Turistas go home

Una pareja de turistas, Alexandra y Antonio, ha grabado su nombre en un yacimiento prehispánico en Gran Canaria con gran escándalo de la comunidad científica. Por lo general, en el periodismo la importancia de una noticia es directamente proporcional a la velocidad con que se publica, salvo en el caso de la arqueología, donde va adquiriendo más y más valor según le van cayendo siglos encima. Belloq le enseña esta paradoja a Indiana Jones con ayuda de un reloj barato; le dice que el reloj no vale más que diez dólares en un puesto callejero, pero basta con enterrarlo en la arena y esperar mil años para que ya no tenga precio. Lo mismo ocurre con el corazón atravesado por la flecha, los nombres y la fecha grabados a cuchillo en una roca del almogarén del Bentayga: lo que hoy es únicamente vandalismo, dentro de un milenio podría ser una impagable muestra de que la cultura hispánica era bastante más borrica que la prehispánica y de que a partir del Neolítico empezamos a ir cuesta abajo.

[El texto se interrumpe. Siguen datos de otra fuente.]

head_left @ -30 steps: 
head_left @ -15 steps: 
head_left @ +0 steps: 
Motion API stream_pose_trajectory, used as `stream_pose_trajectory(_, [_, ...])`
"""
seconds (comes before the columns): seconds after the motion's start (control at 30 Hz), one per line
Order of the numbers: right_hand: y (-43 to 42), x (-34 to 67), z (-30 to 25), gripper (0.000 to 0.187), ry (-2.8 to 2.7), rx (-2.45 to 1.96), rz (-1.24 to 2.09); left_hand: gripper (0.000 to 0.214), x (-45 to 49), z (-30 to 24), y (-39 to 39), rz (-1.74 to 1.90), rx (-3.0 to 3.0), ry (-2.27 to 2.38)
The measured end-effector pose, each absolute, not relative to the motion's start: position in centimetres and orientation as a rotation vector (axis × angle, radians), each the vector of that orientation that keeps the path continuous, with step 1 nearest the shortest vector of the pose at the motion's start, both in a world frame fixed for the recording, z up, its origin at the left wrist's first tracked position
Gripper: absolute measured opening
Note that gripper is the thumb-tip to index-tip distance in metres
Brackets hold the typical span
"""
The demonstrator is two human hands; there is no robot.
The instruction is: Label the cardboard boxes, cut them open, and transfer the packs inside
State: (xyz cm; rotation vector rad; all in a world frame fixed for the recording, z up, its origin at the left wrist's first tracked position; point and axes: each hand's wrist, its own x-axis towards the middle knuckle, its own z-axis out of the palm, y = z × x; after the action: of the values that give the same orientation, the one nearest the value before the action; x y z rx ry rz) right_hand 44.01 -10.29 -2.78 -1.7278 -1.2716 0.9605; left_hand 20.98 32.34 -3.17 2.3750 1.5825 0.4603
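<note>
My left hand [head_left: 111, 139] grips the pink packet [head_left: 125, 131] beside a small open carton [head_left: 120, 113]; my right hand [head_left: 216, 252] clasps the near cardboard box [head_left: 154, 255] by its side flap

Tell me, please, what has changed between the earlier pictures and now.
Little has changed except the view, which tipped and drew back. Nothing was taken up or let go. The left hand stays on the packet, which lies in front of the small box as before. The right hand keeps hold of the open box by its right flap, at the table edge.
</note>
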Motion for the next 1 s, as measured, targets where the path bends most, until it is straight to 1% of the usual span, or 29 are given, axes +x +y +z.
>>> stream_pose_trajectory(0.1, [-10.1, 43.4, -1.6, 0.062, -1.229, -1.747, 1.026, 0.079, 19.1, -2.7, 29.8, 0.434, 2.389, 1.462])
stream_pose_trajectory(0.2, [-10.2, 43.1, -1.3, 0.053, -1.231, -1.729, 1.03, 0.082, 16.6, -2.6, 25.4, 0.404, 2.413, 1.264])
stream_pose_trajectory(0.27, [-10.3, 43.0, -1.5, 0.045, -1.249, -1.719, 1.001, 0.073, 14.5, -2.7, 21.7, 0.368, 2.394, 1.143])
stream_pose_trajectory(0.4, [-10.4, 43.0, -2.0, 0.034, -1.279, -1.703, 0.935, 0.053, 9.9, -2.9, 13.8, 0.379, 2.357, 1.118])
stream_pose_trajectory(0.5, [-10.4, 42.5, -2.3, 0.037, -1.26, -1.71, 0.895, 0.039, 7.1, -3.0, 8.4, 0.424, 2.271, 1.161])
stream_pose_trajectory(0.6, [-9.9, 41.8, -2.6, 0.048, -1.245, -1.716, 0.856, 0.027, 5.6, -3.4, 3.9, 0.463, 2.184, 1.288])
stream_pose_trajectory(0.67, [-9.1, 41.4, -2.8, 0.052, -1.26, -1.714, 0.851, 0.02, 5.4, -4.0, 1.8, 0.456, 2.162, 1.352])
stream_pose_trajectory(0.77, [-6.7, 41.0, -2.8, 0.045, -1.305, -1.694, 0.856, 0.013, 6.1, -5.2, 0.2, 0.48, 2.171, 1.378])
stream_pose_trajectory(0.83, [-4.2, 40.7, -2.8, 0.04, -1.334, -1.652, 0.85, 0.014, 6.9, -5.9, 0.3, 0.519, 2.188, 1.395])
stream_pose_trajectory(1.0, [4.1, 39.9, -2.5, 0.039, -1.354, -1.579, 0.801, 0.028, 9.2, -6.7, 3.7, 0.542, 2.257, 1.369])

La anécdota también ilustra el modo en que el concepto de turista se ha ido ampliando hasta abarcar a la población autóctona. Alexandra y Antonio son turistas de interior, turistas del siglo XXI que se han ido de visita a la prehistoria para cagarse en ella. Antes, para destrozar un monumento de esa manera, había que invadir primero el país, igual que cuando las tropas napoleónicas se fueron llevando Egipto por parcelas, cuando los ingleses saquearon los templos griegos, asirios y babilónicos o cuando los cristianos plantaron una catedral en medio de la Mezquita de Córdoba. Hoy para ejercer de vándalo ya no hace falta reclutar un ejército o llamar a unos cuantos arquitectos: basta con darse un garbeo por la calle o salir al campo a merendar y dejar una pintada en un pedrolo como si el pedrolo fuese la puerta de un retrete.

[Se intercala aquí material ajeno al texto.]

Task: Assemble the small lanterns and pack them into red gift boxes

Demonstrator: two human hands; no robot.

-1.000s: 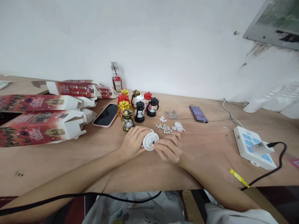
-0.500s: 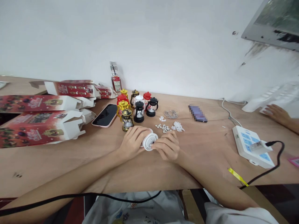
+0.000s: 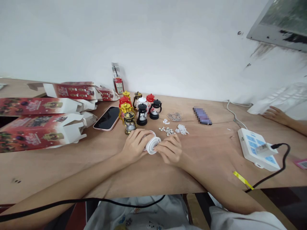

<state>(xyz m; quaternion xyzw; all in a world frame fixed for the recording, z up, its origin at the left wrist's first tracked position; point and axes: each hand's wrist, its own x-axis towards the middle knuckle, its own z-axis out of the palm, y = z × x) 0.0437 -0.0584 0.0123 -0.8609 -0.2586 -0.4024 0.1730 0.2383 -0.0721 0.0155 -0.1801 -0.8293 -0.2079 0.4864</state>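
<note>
- Both hands grasp one small white lantern (image 3: pixel 152 145) low over the wooden table (image 3: pixel 96 159), just in front of the person.
- Left hand (image 3: pixel 134 147) wraps the lantern's body from the left, fingers curled over the top of it.
- Right hand (image 3: pixel 169 150) meets it from the right, fingertips pinched at the round white base, which faces right and towards the camera.
- Lying on its side, the lantern has its long axis running left to right between the two palms, and the base sits nearer the right hand.
- Just beyond the knuckles lie small silver discs (image 3: pixel 167 130) and white scraps (image 3: pixel 182 129); a cluster of little lanterns (image 3: pixel 140 107) stands behind, with a phone (image 3: pixel 107 118) to its left.
</note>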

Muchos lugareños (en el sentido estrictamente etimológico del término) se sienten amenazados por la presencia de extranjeros en sus ciudades y han decidido movilizarse para demostrar que los únicos que pueden joder sus ciudades son ellos. Es un movimiento centrípeto que vuelve a alertar sobre un viejo terror básico del género humano: el odio al vecino. Se trata, además, del vecino más peligroso que existe, el que viste igual que nosotros, engulle parecido y veranea por los mismos parajes. La turismofobia es una especie de xenofobia con corbata, un clasismo inverso donde lo que da miedo no son los extranjeros que vienen a quedarse sino los que echan un vistazo y se piran. Hay lugareños que odian a la gente que viene en patera y hay lugareños que odian a la gente que viene en avión. Sin embargo, del mismo modo que es más fácil quemar un autobús que conducirlo, parece más fácil echarle la culpa de diversos desastres a la industria del turismo que solucionar unos simples problemas de orden público, civismo y educación. Ignoro cómo será la cosa en Barcelona o en Donosti, pero en Madrid la horda turística ha hecho mucho menos daño que Botella, Aguirre o Gallardón, los cuales han dejado la capital hecha pasto de arqueólogos y su nombre inscrito a cuchillo por los restos.